The SHARP trial, conducted in 9,270 patients with either creatinine >1.5 mg/dl in men or women >1.7 mg/dl or on hemodialysis or peritoneal dialysis, also examined the effect of statin therapy on the progression of kidney disease [19]. Disappointingly, patients allocated to simvastatin and ezetimibe did not show a decreased incidence in ESRD or time to doubling of serum creatinine. A large meta-analysis that included 50 trials and over 30,000 patients looking at the effects of statins in CKD also found no renoprotective effect [33].
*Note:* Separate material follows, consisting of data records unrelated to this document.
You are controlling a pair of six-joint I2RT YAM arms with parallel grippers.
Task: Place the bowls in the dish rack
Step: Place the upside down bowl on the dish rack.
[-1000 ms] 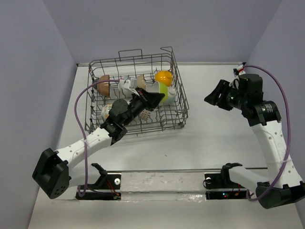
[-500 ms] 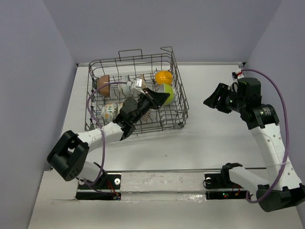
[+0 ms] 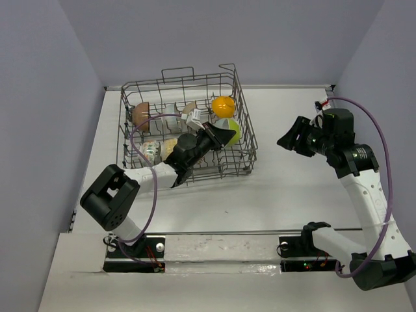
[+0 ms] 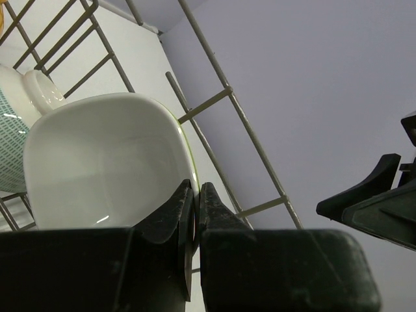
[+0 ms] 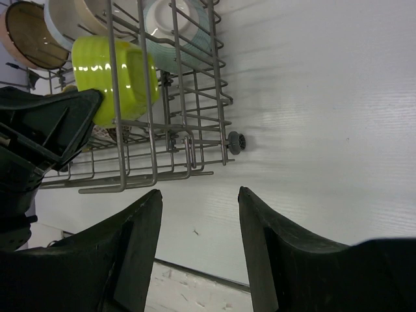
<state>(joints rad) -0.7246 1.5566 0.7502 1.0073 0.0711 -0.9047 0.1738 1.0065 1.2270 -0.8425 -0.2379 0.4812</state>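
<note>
- white surface (image 3: 292, 188): no bowls lie outside; several bowls (image 3: 223, 104) sit in the dish rack (image 3: 251, 140).
- left hand (image 4: 195, 192) pinches the green bowl (image 4: 104, 162) by its rim inside the rack, not yet released.
- right hand (image 5: 198, 195) is spread and empty.

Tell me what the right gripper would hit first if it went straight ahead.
Probably the wire side wall of the dish rack, with the green bowl just behind it; how high the right gripper sits is unclear.
</note>
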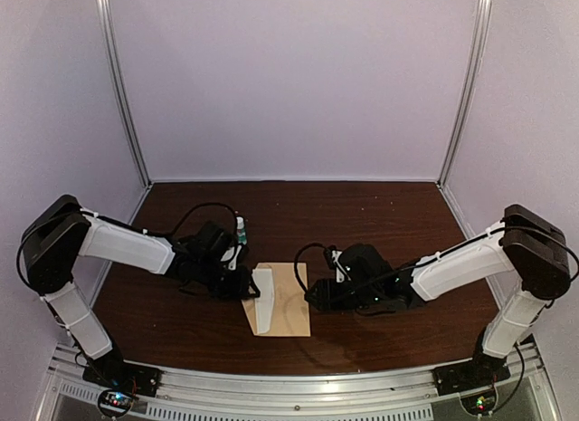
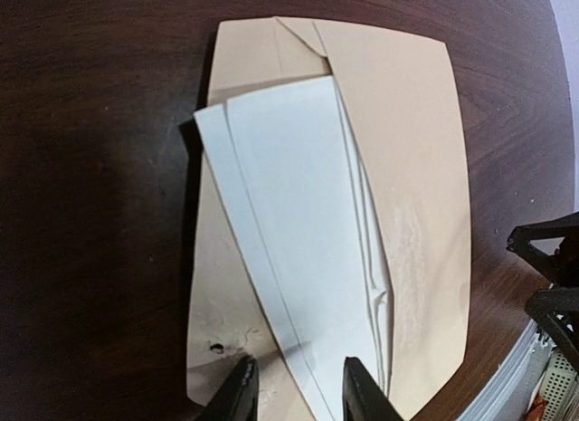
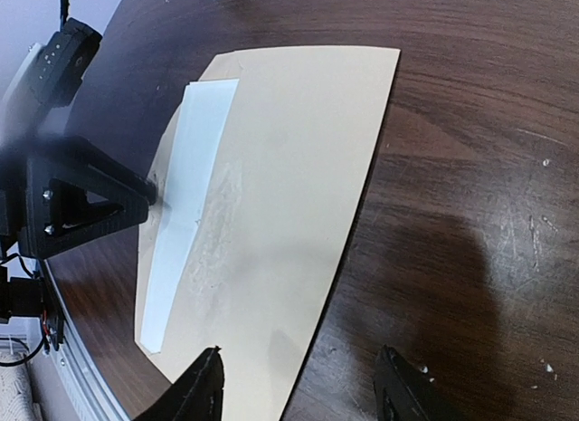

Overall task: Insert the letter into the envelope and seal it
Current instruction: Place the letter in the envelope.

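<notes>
Lying at centre frame: envelope (image 1: pixel 291 305), flat on the table (image 1: pixel 389 213).
Letter (image 2: pixel 298 249): on the envelope, its right edge hidden under a tan layer; how far inside is unclear.
Left gripper (image 2: pixel 304 398): jaws narrowly apart with the letter's end between them, cut off at the bottom edge; I cannot tell whether they grip it.
Right gripper (image 3: pixel 303 389): jaws wide, holding nothing, over the envelope's lower corner.
</notes>
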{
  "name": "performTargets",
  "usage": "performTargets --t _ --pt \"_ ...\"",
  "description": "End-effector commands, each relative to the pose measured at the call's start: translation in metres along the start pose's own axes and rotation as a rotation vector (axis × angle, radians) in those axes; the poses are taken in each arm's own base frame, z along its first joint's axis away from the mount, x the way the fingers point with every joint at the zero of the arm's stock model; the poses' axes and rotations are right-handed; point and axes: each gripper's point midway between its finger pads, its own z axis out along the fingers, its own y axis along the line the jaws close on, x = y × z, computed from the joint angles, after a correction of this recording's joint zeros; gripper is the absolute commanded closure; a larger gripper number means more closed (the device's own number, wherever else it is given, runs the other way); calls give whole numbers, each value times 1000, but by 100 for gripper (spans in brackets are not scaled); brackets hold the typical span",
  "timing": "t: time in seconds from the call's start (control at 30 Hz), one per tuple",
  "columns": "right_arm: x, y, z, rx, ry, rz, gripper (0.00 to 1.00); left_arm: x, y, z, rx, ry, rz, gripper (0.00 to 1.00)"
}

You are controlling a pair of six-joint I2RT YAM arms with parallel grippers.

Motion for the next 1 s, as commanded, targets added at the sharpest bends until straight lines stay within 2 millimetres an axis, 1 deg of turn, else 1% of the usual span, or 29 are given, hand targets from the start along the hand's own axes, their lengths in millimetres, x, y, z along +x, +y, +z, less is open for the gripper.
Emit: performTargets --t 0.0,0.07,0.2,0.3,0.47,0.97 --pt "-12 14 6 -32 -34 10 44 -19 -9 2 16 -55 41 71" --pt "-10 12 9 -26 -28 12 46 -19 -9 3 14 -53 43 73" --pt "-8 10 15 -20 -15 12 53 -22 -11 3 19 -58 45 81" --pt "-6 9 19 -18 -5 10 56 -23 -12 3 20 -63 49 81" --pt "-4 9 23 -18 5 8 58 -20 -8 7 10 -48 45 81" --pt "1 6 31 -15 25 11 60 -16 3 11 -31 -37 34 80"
Are all statins, then, potentially beneficial in slowing the progression of renal disease? The answer currently is unclear, as few randomized trials have compared the effect of various statins on renal disease progression. The Prospective Evaluation of Proteinuria and Renal Function in Diabetic Patients with Progressive Renal Disease (PLANET I and II trials) compared the effect of rosuvastatin versus atorvastatin on proteinuria and found that rosuvastatin had no effect of proteinuria and potentially accelerated the rate of renal function loss. In this trial, atorvastatin did not have significant benefit on renal function, but was effective in decreasing proteinuria [34]. In contrast, a meta-analysis of 9 randomized controlled trials focusing on atorvastatin did find a significant benefit to renal function [35]. Thus, whether all statins are equally beneficial in their renoprotective effect is unclear.
Conclusion
CKD leads to major cardiovascular morbidity and mortality. Most large randomized trials involving statin therapy in patients with CKD have shown few adverse effects with statin use and significant cardioprotection. Statins should be initiated early in the course of CKD to reduce CVD risk, as the benefits of initiation of therapy, once patients are on dialysis, is debatable. The renoprotective effect of statins slowing the progression of disease remains to be determined in both patients with CKD and posttransplant and it may be related to the amount of proteinuria.